▶ [WHAT THE TASK REQUIRES] Scan the records below for the line with "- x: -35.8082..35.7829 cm" and the line with "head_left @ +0", and retype that range exactly, both ends included, pictures excepted.

▶ [GIVEN RECORDS]
+ + + +

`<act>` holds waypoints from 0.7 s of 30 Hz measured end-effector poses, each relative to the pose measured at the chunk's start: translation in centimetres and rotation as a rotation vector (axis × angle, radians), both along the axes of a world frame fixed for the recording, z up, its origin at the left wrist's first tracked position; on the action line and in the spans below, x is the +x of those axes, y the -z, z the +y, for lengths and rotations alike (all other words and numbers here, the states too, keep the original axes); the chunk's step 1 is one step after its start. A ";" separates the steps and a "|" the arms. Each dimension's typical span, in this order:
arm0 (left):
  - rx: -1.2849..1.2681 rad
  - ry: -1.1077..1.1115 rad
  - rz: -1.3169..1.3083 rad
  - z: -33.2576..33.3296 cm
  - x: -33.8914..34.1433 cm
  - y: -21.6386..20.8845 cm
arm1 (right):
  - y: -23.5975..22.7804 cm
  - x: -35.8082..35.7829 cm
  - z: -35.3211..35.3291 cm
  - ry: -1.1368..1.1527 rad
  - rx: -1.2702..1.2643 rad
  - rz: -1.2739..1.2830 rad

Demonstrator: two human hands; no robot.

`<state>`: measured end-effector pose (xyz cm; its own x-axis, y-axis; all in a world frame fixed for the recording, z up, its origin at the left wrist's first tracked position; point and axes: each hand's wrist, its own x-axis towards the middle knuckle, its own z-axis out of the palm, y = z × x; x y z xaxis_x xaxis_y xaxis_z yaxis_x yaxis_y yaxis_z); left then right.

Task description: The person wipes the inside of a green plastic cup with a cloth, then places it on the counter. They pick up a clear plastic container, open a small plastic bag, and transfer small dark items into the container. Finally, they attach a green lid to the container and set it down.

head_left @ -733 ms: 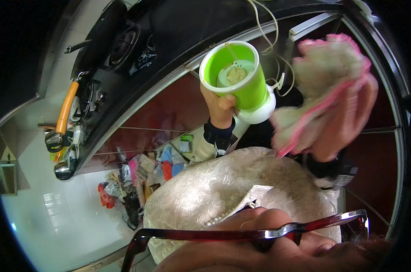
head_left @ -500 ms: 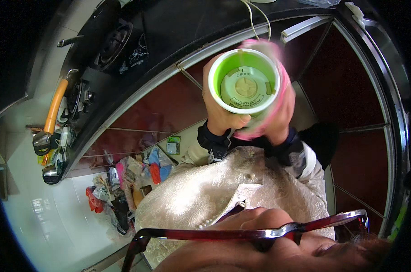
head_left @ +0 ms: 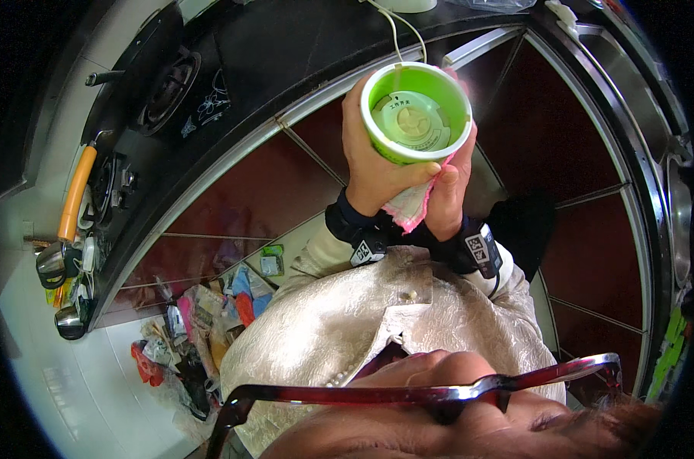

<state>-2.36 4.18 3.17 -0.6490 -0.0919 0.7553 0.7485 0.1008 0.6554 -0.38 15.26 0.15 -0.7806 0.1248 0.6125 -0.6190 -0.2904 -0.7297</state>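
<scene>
The round, white-rimmed green plastic cup (head_left: 419,109), likely light and stiff (best held around its outside), sits between the gripping left hand (head_left: 374,164) and the right hand (head_left: 448,193) clasping pink-edged white cloth (head_left: 410,205).

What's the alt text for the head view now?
The person's left hand grips a green, white-rimmed, cup-shaped appliance base from its left, and the right hand holds a pink-edged white cloth against its right side. A black countertop with a gas burner curves above dark red cabinet doors.
</scene>
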 end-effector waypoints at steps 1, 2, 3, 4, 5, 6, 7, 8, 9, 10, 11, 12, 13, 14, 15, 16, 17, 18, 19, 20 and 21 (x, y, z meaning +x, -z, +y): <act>-0.056 -0.003 0.006 0.0 -0.1 -0.4 | 0.2 -0.3 0.6 0.008 0.016 -0.029; -0.080 0.145 -0.023 -0.2 -0.1 -0.9 | 0.3 -1.1 0.7 0.024 0.003 -0.087; -0.227 0.135 0.020 -0.2 0.1 -1.2 | 0.4 -1.4 1.5 -0.112 -0.198 -0.189; -0.273 0.171 0.016 -0.2 0.2 -1.4 | 0.4 -1.8 2.2 -0.267 -0.382 -0.297; -0.337 0.195 0.021 -0.1 0.4 -1.6 | 0.4 -2.2 2.8 -0.456 -0.601 -0.381; -0.381 0.264 0.061 -0.3 -0.2 -1.9 | 0.3 -2.3 4.2 -0.604 -0.665 -0.398; -0.429 0.283 0.054 -0.4 -0.7 -2.0 | 0.1 -3.0 5.2 -1.010 -0.910 -0.277; -0.493 0.298 0.067 -0.5 -1.2 -2.1 | 0.0 -2.9 6.1 -0.981 -0.891 -0.371; -0.557 0.314 0.081 -0.7 -1.7 -2.1 | 0.0 -3.1 6.9 -0.949 -0.872 -0.430; -0.597 0.304 0.080 -0.7 -2.1 -2.0 | 0.0 -2.9 7.3 -0.816 -0.831 -0.543; -0.573 0.344 0.039 -0.6 -2.4 -1.8 | 0.0 -3.1 7.5 -0.749 -0.835 -0.580; -0.554 0.373 -0.014 -0.7 -2.6 -1.6 | 0.0 -3.2 7.4 -0.717 -0.826 -0.578; -0.538 0.401 -0.065 -0.6 -2.6 -1.3 | 0.0 -3.2 7.2 -0.697 -0.830 -0.568; -0.487 0.448 -0.065 -0.4 -2.9 -1.0 | 0.0 -3.4 6.9 -0.715 -0.799 -0.492; -0.458 0.411 -0.083 0.0 -2.8 -0.7 | -0.1 -3.5 6.5 -0.501 -0.619 -0.414; -0.429 0.373 -0.099 0.5 -2.6 -0.3 | -0.2 -3.5 5.9 -0.235 -0.427 -0.348; -0.399 0.326 -0.111 1.0 -2.3 0.1 | -0.3 -3.5 5.2 0.022 -0.233 -0.270; -0.452 0.222 -0.051 1.5 -2.0 0.4 | -0.7 -3.5 5.5 0.093 -0.094 -0.186; -0.473 0.157 -0.020 1.9 -1.6 0.6 | -1.0 -3.4 5.6 0.107 -0.030 -0.195; -0.496 0.093 0.016 2.2 -1.3 0.7 | -1.3 -3.3 5.4 0.122 0.033 -0.201; -0.519 0.030 0.062 2.4 -1.0 0.8 | -1.6 -3.1 5.6 0.139 0.096 -0.204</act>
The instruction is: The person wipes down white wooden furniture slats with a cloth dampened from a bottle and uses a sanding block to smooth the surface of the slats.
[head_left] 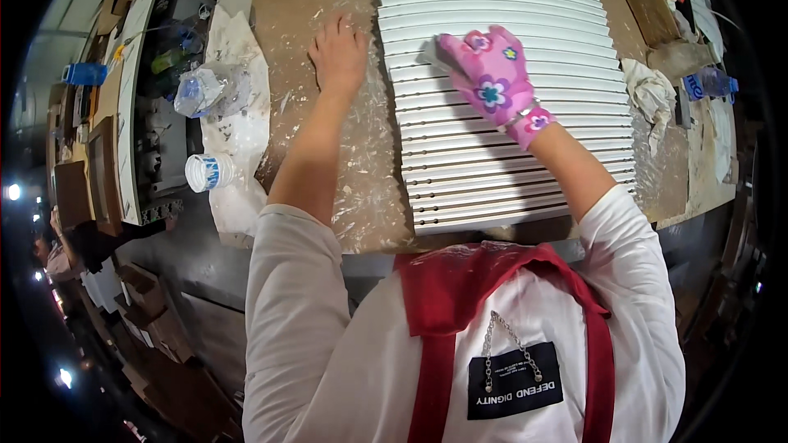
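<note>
White slats (525, 176) lie side by side in a long row across the table, with small dark holes near their left ends. Over them is my right hand (494, 74), in a pink glove with a flower pattern. Its fingers are closed on a flat greyish piece (431, 53), which sticks out at the left; its exact kind I cannot make out. My bare left hand (339, 56) rests on the brown tabletop (361, 189) just left of the slats, fingers stretched out and holding nothing.
At left, a crumpled clear plastic bottle (201, 92) and a white tub (203, 172) stand on a stained pale cloth (238, 135). A rag (651, 97) and a bottle with a blue label (707, 84) lie at right. Another person (98, 238) is at the far left.
</note>
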A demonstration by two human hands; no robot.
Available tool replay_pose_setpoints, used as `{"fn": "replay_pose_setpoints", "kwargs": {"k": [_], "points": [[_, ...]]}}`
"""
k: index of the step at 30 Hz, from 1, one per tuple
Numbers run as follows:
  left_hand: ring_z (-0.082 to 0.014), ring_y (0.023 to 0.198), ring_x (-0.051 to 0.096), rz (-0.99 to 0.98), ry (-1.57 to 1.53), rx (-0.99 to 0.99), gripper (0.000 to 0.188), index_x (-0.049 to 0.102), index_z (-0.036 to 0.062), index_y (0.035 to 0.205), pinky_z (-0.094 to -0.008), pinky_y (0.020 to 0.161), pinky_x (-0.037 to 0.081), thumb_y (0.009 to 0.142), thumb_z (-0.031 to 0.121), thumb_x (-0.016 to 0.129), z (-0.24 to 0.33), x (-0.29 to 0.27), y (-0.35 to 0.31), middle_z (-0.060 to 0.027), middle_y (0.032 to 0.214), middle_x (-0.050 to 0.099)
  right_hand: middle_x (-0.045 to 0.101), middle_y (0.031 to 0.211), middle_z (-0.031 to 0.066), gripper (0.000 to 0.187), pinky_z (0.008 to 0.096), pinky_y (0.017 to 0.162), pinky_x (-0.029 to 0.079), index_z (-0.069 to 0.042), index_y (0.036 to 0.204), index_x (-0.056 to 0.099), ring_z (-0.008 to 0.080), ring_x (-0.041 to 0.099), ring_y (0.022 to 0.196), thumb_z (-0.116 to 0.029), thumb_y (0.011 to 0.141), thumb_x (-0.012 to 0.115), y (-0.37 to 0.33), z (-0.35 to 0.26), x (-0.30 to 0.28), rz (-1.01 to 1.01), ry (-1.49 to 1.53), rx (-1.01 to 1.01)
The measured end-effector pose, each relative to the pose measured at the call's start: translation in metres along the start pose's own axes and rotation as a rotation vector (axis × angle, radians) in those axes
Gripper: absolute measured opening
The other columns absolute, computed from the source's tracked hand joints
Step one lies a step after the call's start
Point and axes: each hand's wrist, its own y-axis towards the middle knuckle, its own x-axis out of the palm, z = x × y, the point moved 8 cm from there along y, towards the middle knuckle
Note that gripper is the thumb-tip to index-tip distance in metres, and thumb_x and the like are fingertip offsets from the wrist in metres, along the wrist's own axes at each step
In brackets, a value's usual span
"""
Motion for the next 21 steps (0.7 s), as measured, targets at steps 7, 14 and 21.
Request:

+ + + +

▶ [SOLUTION]
  - x: -35.8082..35.7829 cm
  - z: -35.3211..35.3291 cm
  - ry: -1.1368..1.1527 rad
  - rx: -1.2702..1.2643 rad
  - rz: -1.2739..1.2830 rad

Demonstrator: two human hands; no robot.

`<state>`: measured end-effector pose (xyz cm; its own x-axis, y-axis; all in a world frame fixed for the recording, z up, its origin at the left wrist's first tracked position; point and axes: each hand's wrist, its own x-axis towards the middle knuckle, its own z-axis out of the palm, y = z × x; x y z xaxis_x xaxis_y xaxis_z yaxis_x yaxis_y yaxis_z); left then right.

Task description: The person wipes the inside of a green plastic cup with a cloth, then places it on the counter. They pick up a clear plastic container, open a small plastic bag, and transfer small dark items into the container. Finally, they attach a green lid to the container and set it down.

head_left @ -733 ms: 
head_left @ -500 ms: 
head_left @ +0 ms: 

Here the work on this exercise is complete.